#### Description of the task
Output the listing exactly as written, apart from its pictures.

#### Data
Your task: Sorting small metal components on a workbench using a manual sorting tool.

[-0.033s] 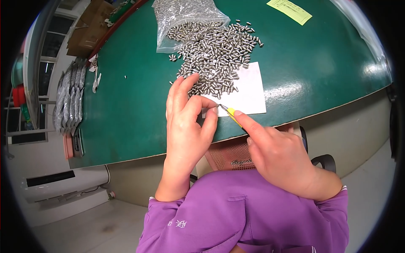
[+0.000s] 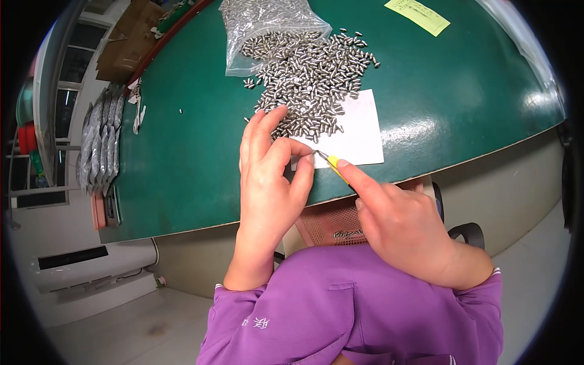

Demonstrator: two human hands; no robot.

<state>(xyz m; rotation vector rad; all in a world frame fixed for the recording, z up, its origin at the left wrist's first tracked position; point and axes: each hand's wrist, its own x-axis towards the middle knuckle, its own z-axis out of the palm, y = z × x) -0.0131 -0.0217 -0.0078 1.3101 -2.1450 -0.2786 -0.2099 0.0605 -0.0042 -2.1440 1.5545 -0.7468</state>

#### Exercise output
Your task: Sorting small metal components on a workbench using a manual sorting tool.

[-0.033s] 
[+0.000s] 

Demonstrator: two human hands; no robot.

<state>(xyz m; rotation vector rad; all in a world frame fixed for the recording, z up, its origin at the left wrist's first tracked position; point and axes: each hand's wrist, its own x-axis towards the middle knuckle, its own z-axis out of the palm, y = z × x) -0.0131 -0.0217 -0.0078 1.3101 -2.1450 -0.2786 -0.2099 0.0605 -0.0042 -2.1440 1.5545 -0.7468</state>

There's nothing left to add to the output.